● PROBLEM
Where does the word "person" occur in the data below? Copy each line that holds it.

*** Opening SOURCE MATERIAL ***

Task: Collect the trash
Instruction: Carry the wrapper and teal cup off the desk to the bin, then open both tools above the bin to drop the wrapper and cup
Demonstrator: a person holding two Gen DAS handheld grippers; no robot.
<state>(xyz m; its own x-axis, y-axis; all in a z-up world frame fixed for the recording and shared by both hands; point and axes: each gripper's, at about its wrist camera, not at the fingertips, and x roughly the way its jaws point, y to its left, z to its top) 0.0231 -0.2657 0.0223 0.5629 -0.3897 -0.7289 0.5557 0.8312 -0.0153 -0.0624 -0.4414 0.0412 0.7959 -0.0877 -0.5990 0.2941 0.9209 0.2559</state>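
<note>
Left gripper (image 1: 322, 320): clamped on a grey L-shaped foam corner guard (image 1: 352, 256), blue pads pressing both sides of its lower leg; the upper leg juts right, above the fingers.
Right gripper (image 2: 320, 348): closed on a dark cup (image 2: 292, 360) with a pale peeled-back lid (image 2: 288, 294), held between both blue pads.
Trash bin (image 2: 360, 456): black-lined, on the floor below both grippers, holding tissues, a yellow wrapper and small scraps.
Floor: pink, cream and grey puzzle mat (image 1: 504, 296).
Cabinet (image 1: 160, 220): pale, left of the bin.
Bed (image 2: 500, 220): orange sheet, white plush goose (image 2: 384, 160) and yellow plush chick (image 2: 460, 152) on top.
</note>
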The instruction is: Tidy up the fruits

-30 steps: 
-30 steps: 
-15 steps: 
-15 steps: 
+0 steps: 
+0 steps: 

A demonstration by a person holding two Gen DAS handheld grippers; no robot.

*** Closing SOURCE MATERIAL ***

● RESPONSE
Demonstrator: a person holding two Gen DAS handheld grippers; no robot.
A demonstration by a person holding two Gen DAS handheld grippers; no robot.

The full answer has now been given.